生活習慣だけが原因じゃない!【いまさら聞けない糖尿病について理学療法士が解説します】
田舎の民間病院で理学療法士として勤務しているぴぴです。
みなさまにひとつでもためになるような知識や情報をお届けしていきたいと思います。
前回の記事に続き、今回は糖尿病の種類について解説していきます。
糖尿病の種類について
糖尿病の種類をざっくりと分類すると、
- 1型糖尿病
- 2型糖尿病
- 妊娠糖尿病
- その他の要因による糖尿病
に分けられます。
1型糖尿病
膵臓を構成する細胞にβ細胞(べーたさいぼう)というものがあります。
糖尿病の話題になるときによく耳にするインスリンは、β細胞が出していると言われています。
1型糖尿病は、β細胞が壊されてしまうことによって引き起こされる糖尿病です。
インスリンを出す力が弱まったり(インスリン分泌低下)、インスリンが効きにくくなったり(インスリン抵抗性)することで、血糖値が高くなってしまいます。
診断された場合には、インスリン製剤を使用して、注射でインスリンを補う治療が行われます。
世界的には糖尿病患者さん全体の約5%が1型糖尿病であると報告されています。

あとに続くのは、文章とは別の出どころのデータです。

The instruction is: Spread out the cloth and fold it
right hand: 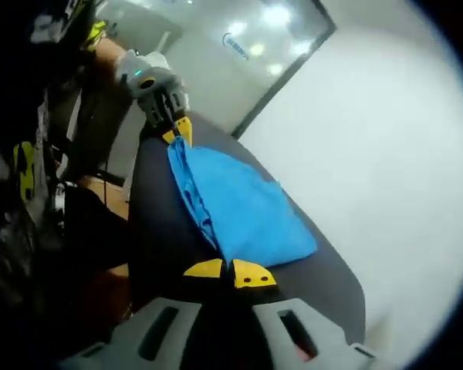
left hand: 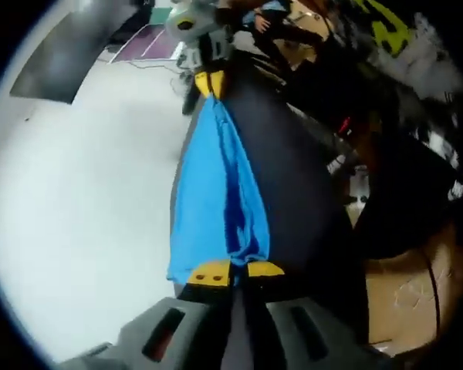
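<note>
A bright blue cloth (left hand: 216, 193) hangs stretched between both grippers above a dark table (left hand: 293, 185). My left gripper (left hand: 235, 270) is shut on one end of the cloth, its yellow fingertips pinching the fabric. At the far end in the left gripper view, the right gripper (left hand: 207, 81) holds the other end. In the right gripper view my right gripper (right hand: 229, 272) is shut on the blue cloth (right hand: 243, 208), which sags onto the dark table (right hand: 162, 231). The left gripper (right hand: 177, 129) clamps the opposite corner there.
A white floor (left hand: 85, 208) lies to the left of the table. A person in dark clothing (right hand: 23, 177) stands beside the table, holding the grippers. A brown cardboard box (left hand: 405, 297) sits low at the right. A glass wall (right hand: 239, 46) is behind.
</note>
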Available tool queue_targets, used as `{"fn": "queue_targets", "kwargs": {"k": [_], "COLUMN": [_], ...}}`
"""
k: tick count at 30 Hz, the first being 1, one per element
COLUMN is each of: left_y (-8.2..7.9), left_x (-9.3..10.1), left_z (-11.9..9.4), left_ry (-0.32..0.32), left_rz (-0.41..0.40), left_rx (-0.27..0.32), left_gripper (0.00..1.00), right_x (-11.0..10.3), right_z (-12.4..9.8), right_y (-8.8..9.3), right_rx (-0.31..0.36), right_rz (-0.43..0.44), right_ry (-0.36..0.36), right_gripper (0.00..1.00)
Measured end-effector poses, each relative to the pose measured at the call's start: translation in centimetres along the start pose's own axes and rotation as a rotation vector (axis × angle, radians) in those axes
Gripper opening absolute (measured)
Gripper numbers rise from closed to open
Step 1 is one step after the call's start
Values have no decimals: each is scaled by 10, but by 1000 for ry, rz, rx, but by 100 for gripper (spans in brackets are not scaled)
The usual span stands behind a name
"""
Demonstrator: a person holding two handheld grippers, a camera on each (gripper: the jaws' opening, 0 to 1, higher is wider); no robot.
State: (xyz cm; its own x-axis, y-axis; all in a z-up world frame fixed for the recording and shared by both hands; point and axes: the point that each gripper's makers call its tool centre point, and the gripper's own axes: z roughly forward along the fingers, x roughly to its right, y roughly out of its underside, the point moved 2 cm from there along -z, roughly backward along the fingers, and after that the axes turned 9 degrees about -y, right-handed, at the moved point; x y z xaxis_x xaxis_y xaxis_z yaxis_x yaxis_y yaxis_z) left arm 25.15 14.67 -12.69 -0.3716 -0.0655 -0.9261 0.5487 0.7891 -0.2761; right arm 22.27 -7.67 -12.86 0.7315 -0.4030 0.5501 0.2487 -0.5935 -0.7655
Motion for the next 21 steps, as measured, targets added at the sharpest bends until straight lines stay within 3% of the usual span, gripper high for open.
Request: {"fn": "queue_targets", "kwargs": {"k": [3, 5, 14, 16, 18, 21], "left_y": [-3, -15, -37, -49, -65, -77], "left_x": [-19, -25, -66, -79, -96, -113], "left_z": [-5, -9, -42, -53, -64, -74], "left_ry": [-11, -13, -98, -135, -188, -213], "left_rz": [-217, -314, -441, -446, -422, -440], "left_rx": [-34, -2, 14, 42, 85, 103], "left_gripper": [0, 0, 0, 0, 0, 0], "right_x": [17, 24, 22, 21, 18, 29], "right_z": [-12, -22, -61, -79, -96, -107], "right_y": [-10, -23, -52, -83, -111, -120], "right_rx": [60, 76, 106, 227, 338, 304], "right_rz": [41, 6, -56, -117, -99, -141], "right_ry": [95, 143, 187, 227, 237, 287], "right_gripper": [0, 0, 0, 0, 0, 0]}}
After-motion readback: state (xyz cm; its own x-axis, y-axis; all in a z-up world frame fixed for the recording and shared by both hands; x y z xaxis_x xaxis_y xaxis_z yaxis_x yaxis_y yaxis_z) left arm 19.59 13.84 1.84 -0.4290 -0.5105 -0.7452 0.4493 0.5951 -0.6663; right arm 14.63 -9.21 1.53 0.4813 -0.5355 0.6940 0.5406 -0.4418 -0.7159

生まれつき糖尿病である場合もあれば、小児〜青年期に発症する場合もあります。
2型糖尿病
2型糖尿病の主な原因も1型糖尿病と同様に、インスリンが出にくくなったり(インスリン分泌低下)、インスリンが効きにくくなったり(インスリン抵抗性)することによって血糖値が高い状態が続くことが原因です。
しかし、2型糖尿病は生まれつきの病気とは異なり、
・食べ過ぎ
・運動不足
・肥満
などの環境的な影響があるといわれています。
遺伝的な要因もありますが、生活習慣によって糖尿病を発症する患者さんを2型糖尿病患者と呼ぶことが多いです。
血糖値を適正な範囲にコントロールするためには、普段摂取している食事や運動習慣を見直す必要があります。
お医者さんと相談の上で、飲み薬や注射を利用することもあります。
妊娠糖尿病
妊娠糖尿病とは、これまでに糖尿病と診断されていなかった方が、妊娠中に初めて診断される糖尿病です。
妊娠すると、妊娠前とは摂取した糖分の使用用途が変わります。
妊婦さん自身のエネルギー源にするだけでなく、お腹の赤ちゃんにも糖分を供給する必要があります。妊婦さんが空腹になっても赤ちゃんへの供給がストップするわけではないので、一時的に血糖値が下がり、めまいなどの症状を起こすことがあります。
また、妊娠中に胎盤から出るプロゲステロンなどのホルモンには、インスリンを効きづらくし、血糖値を上げる作用があります。
食後の血糖値が上がりやすくなるため、甘いものを少し食べただけでも尿糖検査に引っかかってしまうこともあります。
妊娠糖尿病は、出産後に戻ると言われていますが、妊娠糖尿病を経験すると、将来的に糖尿病になりやすくなるというデータもあります。
お母さんが高血糖だと、おなかの中の赤ちゃんも高血糖になり、さまざまな合併症が起こることがあります。
お母さんが高血糖の場合
- 妊娠高血圧症候群
- 羊水量の異常
- 肩甲難産
- 網膜症・腎症およびそれらの悪化
赤ちゃんへの影響
- 流産
- 形態異常
- 巨大児
- 心臓の肥大
- 低血糖
- 多血症
- 電解質異常
- 黄疸
- 胎児死亡 など
その他の要因による糖尿病
上記の糖尿病には分類されず、内分泌疾患や肝臓などの病気が原因のものや、治療薬の影響が原因で起こる糖尿病もあります。
まとめ
今回は糖尿病の種類について解説してきました。
いつまでも健康でいられるように、食生活や運動習慣について見直す機会になるとうれしいです。